When she dialed in for Tuesday’s hearing, however, she didn’t seem fully alert, prompting prosecutors to send a state police officer and ambulance to check on her.
Ivory Martinez refused to be taken to a hospital, District Attorney Mary Carmack-Altwies said, and failed to appear for an afternoon session of the hearing.
Wahlquist attempted to put state police Agent Jessie Whittaker on the stand Tuesday to testify about statements Archuleta made in a follow-up interview about a week after the incident.
But Lidyard refused to allow the officer to testify after Mario Valdez’s attorney, Ashley Reymore-Cloud, objected.
Reymore-Cloud said the state was trying to introduce hearsay as evidence because it wasn’t happy with what Archuleta said on the stand.

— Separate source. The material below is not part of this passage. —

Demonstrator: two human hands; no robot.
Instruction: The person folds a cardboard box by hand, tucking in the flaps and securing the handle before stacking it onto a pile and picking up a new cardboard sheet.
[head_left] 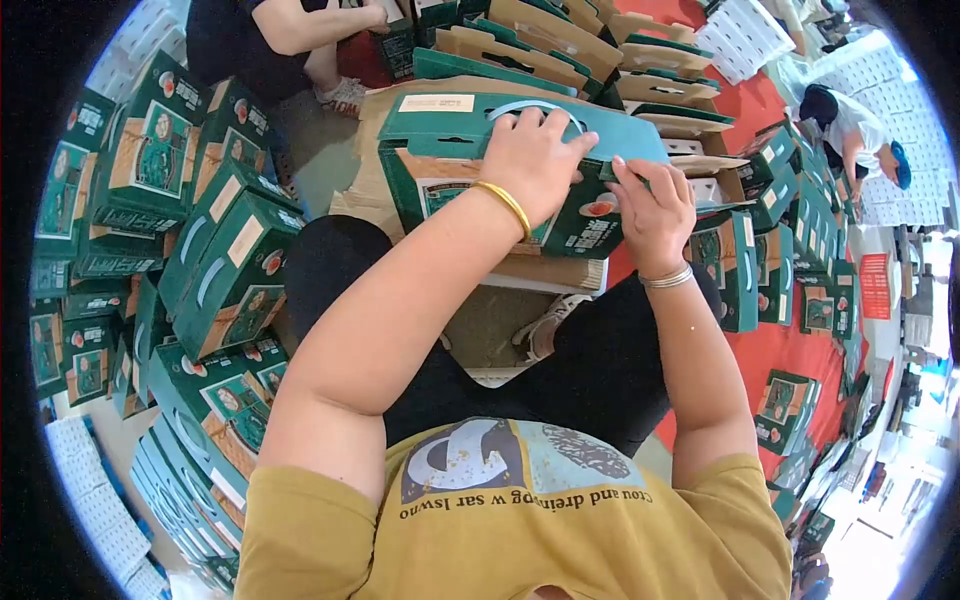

“It’s difficult when the witness accounts that we gather do not match those given to police,” Carmack-Altwies said in an email following the hearing. “When something like that happens, it is nearly impossible show probable cause.
“Further, substance use disorders have multiple victims and long-reaching impacts, including impacting witness testimony and our ability to prosecute,” she added.
Mario Valdez, who has a lengthy criminal history, was not released from jail pending the dismissal of the charges Tuesday because he is being held in an unrelated case, one in which he’s accused of being a fugitive from justice on drug and weapons charges originating in Colorado.
In another twist, a Rio Arriba County magistrate issued a new warrant Tuesday for Mario Valdez’s arrest, charging him with being a felon in possession of a firearm; five counts of drug trafficking; and resisting, evading or obstructing an arrest.
The charges are tied to crimes he is accused of committing in early April.
Court records containing the details of the case were not publicly available Tuesday.
Reymore-Cloud said she wasn’t aware of the new charges.
Carmack-Altwies said there was no connection between the new charges and the dismissal of the felony counts against Mario Valdez in the March 11 incident. She and Walqhuist were both unaware of the new charges until Tuesday afternoon, she said.
Andrew Valdez’s attorney, Julita Leavell, said she plans to call a witness at the next hearing, scheduled for May 19, who will testify he was not at home when the incident occurred.